Given data START
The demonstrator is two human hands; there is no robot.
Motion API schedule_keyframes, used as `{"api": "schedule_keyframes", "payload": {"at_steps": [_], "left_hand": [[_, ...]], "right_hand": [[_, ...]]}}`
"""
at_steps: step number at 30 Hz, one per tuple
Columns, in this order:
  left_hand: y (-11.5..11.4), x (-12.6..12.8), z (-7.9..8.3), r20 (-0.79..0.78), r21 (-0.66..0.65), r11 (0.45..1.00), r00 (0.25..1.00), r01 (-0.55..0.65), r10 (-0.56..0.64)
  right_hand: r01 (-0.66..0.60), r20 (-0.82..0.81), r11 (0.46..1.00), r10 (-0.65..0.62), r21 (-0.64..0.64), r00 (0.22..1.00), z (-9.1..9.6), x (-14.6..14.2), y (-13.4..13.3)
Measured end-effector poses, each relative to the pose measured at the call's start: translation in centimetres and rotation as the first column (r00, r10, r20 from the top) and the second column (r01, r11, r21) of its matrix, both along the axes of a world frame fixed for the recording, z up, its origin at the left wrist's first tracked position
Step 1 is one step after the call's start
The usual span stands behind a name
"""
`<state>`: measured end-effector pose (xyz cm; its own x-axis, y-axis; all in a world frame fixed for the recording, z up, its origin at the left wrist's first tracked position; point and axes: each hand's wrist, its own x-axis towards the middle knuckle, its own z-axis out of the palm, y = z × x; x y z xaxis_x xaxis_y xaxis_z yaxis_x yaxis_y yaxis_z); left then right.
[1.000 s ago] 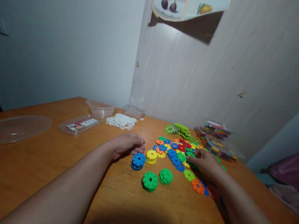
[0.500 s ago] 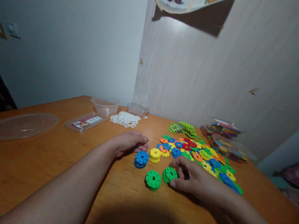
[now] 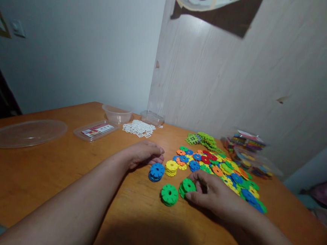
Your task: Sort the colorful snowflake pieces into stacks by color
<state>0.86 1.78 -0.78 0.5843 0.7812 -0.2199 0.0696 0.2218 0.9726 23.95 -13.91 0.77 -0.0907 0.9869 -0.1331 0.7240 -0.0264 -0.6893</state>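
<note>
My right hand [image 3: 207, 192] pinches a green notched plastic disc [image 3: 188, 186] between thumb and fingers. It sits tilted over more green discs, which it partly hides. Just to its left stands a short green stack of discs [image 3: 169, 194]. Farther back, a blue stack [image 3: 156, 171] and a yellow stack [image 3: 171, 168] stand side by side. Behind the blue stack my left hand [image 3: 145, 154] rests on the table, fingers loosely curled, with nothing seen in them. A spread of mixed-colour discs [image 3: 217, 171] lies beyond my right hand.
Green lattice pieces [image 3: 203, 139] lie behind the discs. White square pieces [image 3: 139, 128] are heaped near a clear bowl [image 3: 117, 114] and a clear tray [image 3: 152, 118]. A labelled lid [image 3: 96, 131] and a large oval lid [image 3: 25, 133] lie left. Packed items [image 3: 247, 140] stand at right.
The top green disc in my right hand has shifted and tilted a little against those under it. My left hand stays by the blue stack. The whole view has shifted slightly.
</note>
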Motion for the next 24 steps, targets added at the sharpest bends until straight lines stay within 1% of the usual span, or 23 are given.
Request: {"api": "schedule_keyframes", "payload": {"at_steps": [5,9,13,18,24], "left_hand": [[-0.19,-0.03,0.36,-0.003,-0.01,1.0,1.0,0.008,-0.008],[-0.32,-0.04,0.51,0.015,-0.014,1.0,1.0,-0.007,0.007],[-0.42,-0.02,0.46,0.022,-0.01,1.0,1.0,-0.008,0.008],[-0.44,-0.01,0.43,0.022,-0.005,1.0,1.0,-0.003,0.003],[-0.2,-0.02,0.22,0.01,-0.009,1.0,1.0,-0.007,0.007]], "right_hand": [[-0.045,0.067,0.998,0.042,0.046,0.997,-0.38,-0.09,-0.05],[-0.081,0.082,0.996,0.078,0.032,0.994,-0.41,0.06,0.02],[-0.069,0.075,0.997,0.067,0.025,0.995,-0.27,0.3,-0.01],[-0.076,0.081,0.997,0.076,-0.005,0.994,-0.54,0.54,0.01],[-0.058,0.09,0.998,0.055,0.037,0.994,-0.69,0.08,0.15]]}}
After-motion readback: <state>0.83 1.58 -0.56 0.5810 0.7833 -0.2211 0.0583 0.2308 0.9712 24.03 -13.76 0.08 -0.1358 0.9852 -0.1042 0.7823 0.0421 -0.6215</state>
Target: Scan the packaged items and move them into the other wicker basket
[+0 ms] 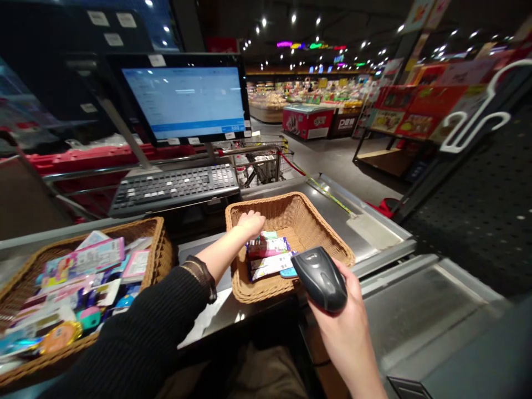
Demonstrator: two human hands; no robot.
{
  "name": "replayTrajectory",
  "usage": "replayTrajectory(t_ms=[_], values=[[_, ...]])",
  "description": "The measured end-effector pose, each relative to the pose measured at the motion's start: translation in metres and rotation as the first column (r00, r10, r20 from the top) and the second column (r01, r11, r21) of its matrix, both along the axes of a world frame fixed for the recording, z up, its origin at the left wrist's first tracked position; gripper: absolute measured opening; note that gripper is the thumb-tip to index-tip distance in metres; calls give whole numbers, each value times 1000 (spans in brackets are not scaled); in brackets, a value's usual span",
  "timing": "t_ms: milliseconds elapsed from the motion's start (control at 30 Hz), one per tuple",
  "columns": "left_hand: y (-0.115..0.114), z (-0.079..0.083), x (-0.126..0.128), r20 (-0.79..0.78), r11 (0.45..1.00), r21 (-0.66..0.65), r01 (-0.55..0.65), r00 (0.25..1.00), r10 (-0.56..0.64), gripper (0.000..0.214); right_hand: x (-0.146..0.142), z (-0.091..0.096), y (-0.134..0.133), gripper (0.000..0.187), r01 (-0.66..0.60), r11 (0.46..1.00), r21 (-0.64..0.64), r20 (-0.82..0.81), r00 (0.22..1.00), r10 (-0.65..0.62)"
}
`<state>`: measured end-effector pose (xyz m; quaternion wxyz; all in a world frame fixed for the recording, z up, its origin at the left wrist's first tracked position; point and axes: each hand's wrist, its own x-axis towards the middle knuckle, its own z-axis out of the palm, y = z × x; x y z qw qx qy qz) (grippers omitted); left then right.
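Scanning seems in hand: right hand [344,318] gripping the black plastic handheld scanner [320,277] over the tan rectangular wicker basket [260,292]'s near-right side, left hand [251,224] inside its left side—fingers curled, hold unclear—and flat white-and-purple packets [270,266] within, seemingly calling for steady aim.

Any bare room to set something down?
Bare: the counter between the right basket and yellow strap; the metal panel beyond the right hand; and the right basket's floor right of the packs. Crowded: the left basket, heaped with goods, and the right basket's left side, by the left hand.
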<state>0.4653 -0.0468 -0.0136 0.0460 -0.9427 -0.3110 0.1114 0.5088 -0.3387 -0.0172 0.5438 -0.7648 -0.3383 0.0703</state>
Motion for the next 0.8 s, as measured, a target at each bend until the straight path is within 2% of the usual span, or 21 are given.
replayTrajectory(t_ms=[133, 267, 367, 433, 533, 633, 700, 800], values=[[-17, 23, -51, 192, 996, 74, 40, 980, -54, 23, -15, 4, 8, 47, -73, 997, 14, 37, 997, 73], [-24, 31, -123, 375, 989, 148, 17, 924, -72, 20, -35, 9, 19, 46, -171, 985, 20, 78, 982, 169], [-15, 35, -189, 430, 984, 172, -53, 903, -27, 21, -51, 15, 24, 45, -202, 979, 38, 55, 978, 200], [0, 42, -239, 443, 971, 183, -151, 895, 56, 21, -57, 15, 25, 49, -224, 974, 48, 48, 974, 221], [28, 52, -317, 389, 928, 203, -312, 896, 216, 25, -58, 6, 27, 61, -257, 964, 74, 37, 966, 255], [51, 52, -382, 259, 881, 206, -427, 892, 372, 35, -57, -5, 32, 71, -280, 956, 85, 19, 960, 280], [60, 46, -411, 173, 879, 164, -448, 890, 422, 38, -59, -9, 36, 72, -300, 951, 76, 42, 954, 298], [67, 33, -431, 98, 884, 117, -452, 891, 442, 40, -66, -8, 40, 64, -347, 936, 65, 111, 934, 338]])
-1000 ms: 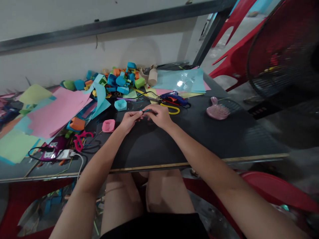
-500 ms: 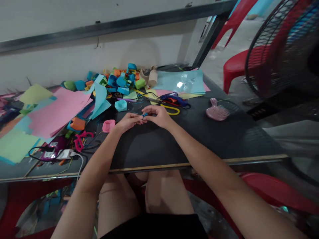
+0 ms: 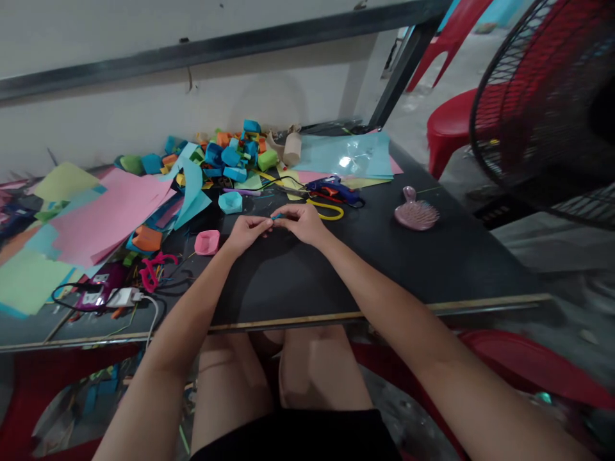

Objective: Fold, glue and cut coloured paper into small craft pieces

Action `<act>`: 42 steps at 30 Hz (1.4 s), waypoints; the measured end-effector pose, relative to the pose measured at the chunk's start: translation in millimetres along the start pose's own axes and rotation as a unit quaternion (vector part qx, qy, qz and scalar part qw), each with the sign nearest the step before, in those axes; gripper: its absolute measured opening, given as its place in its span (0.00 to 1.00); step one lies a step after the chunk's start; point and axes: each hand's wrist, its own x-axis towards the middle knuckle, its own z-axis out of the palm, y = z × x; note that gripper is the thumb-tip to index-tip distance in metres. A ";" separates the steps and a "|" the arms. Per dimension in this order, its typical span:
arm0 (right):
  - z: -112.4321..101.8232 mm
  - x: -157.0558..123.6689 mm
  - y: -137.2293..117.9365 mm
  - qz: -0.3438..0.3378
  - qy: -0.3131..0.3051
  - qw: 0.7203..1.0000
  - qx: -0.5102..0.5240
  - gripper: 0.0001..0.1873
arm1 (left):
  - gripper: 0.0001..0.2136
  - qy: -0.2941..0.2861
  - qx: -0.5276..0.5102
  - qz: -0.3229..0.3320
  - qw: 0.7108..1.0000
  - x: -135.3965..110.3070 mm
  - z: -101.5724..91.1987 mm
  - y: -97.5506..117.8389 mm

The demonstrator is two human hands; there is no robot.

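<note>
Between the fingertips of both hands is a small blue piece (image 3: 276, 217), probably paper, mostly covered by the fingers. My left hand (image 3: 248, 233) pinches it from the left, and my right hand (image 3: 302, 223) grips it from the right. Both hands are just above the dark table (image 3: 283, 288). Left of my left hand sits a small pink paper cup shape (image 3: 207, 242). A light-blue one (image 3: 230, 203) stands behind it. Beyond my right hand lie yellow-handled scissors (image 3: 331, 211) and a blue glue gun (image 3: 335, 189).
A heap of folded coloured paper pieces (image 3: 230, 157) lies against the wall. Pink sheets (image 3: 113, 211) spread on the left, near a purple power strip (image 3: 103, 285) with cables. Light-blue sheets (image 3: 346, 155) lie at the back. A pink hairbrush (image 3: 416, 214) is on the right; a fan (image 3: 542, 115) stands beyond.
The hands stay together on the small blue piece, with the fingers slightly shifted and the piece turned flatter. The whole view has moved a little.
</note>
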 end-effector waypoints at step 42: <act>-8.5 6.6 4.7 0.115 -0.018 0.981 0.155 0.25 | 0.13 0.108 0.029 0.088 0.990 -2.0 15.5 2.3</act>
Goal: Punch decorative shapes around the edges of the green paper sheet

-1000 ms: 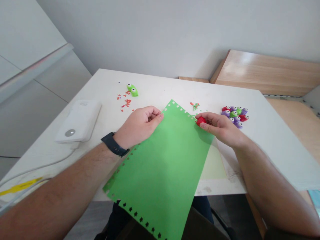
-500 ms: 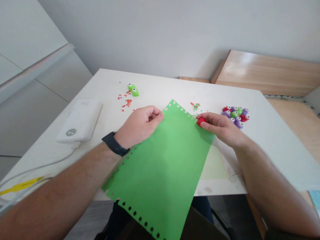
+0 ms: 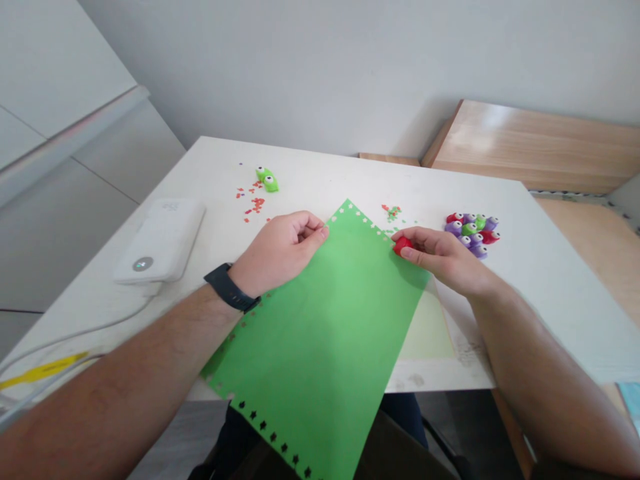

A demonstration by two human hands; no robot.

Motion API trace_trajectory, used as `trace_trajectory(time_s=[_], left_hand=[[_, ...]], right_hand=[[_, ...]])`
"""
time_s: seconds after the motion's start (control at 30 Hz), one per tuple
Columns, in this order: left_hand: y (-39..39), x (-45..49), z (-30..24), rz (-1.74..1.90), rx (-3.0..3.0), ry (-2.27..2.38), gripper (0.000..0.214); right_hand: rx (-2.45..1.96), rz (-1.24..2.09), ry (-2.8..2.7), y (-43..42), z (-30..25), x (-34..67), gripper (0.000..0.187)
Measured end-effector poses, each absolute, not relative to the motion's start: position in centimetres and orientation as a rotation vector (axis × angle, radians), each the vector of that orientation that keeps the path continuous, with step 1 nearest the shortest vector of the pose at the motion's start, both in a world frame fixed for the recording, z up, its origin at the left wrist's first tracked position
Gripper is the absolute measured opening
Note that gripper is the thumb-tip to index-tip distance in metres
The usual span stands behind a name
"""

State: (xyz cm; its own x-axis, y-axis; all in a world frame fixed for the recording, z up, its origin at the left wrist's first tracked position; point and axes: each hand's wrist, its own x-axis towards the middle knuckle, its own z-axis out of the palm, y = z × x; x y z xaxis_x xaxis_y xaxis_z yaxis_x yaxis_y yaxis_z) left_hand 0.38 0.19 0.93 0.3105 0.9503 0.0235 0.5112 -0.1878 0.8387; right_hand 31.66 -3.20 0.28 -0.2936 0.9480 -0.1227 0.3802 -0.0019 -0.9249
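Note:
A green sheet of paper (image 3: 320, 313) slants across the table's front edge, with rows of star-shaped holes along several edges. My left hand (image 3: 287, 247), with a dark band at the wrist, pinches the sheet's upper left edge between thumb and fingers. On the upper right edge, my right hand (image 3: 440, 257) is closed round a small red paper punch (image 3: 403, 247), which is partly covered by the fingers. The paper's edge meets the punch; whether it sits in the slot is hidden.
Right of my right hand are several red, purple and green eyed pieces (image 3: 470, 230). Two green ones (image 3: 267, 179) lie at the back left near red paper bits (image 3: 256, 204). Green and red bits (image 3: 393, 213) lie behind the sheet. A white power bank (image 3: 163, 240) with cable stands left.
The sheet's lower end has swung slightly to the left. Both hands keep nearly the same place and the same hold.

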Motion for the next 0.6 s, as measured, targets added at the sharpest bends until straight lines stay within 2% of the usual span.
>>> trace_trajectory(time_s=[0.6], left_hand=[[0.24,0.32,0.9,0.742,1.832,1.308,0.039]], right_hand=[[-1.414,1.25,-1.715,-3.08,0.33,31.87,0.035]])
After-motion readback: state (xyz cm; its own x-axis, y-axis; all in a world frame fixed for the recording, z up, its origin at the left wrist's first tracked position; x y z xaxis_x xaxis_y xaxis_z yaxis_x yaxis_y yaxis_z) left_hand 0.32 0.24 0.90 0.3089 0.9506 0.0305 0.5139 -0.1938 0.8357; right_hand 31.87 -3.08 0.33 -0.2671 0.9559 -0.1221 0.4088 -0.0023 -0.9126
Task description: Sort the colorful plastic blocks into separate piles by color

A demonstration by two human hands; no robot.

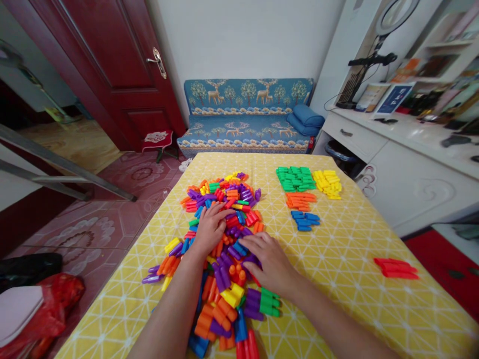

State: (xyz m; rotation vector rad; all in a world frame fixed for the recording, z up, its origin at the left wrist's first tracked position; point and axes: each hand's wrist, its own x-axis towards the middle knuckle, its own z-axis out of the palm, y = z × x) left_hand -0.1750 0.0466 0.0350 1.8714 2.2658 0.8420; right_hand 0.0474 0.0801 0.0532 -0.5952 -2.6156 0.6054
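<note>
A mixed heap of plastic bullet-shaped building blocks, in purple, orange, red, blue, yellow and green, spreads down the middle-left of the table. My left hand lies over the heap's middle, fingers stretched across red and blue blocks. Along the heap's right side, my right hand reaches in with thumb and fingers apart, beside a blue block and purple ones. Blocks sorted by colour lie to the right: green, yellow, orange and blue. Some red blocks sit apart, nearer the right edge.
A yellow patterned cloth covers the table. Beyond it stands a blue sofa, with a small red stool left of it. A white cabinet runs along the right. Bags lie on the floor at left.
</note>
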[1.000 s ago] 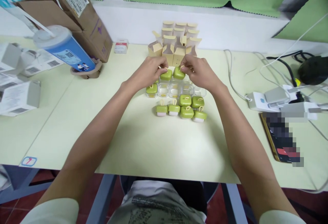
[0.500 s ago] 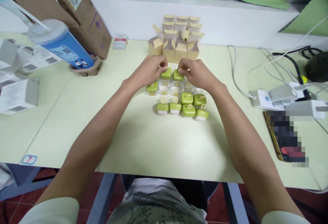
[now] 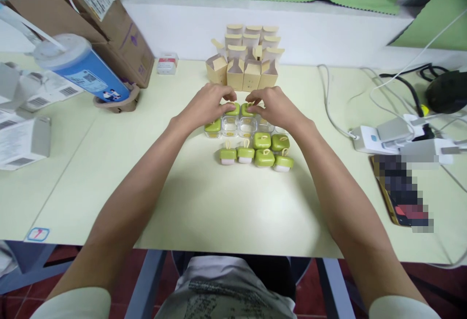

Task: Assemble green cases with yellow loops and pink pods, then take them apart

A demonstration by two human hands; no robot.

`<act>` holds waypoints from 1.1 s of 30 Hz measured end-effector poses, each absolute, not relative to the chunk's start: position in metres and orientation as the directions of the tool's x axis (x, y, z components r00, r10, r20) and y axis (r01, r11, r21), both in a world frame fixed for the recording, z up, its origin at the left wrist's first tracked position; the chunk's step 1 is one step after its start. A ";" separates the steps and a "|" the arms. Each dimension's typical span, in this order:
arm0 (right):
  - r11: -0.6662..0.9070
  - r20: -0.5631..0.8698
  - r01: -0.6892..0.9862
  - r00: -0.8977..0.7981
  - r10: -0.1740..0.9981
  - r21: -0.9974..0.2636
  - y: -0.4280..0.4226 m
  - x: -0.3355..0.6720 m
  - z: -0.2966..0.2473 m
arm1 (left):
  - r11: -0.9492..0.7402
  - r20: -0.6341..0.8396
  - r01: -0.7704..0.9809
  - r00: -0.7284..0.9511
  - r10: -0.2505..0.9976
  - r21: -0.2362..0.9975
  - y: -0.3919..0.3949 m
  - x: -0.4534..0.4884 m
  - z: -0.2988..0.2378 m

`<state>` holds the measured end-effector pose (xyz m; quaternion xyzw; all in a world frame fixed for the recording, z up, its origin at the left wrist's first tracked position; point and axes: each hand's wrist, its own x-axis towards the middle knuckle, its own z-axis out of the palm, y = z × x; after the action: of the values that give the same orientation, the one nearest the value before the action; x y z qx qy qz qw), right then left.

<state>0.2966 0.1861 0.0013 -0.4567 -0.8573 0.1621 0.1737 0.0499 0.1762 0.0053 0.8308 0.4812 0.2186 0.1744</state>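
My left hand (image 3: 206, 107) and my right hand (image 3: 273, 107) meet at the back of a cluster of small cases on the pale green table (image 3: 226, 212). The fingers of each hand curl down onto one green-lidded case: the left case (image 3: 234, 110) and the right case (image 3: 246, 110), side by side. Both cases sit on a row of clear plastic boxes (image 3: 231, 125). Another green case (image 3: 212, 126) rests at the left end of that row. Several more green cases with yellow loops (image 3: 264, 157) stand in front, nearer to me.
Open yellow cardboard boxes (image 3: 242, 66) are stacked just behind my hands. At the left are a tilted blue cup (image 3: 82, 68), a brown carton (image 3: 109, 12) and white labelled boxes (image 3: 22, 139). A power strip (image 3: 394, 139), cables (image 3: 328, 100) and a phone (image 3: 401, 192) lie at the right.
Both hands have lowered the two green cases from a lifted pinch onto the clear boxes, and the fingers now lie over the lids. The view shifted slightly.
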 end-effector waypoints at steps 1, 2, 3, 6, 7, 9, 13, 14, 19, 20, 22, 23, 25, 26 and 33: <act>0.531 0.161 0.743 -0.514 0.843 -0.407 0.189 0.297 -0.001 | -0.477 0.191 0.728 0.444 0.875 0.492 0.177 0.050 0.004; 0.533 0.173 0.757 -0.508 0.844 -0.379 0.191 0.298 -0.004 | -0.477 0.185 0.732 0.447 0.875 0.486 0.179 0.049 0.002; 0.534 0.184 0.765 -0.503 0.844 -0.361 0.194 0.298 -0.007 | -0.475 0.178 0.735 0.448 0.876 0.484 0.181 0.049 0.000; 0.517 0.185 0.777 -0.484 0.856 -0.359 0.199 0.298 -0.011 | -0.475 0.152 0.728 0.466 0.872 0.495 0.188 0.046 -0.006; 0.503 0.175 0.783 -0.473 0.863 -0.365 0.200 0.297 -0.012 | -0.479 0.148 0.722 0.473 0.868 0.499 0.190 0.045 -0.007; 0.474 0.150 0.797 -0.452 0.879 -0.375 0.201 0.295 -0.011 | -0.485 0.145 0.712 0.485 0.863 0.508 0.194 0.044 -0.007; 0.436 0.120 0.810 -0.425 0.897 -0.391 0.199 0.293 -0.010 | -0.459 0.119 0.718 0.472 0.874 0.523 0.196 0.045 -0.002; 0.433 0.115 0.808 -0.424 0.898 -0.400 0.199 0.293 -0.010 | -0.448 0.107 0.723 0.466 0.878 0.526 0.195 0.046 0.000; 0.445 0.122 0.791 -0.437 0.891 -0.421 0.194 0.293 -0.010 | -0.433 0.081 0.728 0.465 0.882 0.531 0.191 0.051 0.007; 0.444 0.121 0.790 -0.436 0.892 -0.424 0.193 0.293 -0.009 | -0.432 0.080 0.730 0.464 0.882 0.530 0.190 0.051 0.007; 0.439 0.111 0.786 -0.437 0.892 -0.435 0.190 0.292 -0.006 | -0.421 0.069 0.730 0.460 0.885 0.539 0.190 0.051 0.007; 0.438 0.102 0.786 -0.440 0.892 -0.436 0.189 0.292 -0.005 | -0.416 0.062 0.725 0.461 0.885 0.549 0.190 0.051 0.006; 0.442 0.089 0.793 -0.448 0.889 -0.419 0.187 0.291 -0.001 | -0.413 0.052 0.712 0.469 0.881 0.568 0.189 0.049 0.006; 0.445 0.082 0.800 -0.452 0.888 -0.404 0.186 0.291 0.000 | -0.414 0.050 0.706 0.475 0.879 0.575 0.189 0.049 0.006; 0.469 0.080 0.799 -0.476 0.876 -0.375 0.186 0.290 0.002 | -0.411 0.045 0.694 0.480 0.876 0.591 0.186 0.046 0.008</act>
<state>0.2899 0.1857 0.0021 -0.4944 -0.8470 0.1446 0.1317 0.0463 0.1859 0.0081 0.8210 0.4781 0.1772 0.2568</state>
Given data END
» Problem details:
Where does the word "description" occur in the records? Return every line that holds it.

» Answer area:
  "description": "The measured end-effector pose, each relative to the pose measured at the motion's start: translation in metres and rotation as the first column (r00, r10, r20 from the top) and the second column (r01, r11, r21) of its matrix, both along the axes of a world frame fixed for the recording, z up, its origin at the left wrist's first tracked position; gripper: absolute measured opening; note that gripper is the thumb-tip to index-tip distance in metres; calls give whole numbers, each value times 1000 (spans in brackets are not scaled); in brackets, a value's usual span",
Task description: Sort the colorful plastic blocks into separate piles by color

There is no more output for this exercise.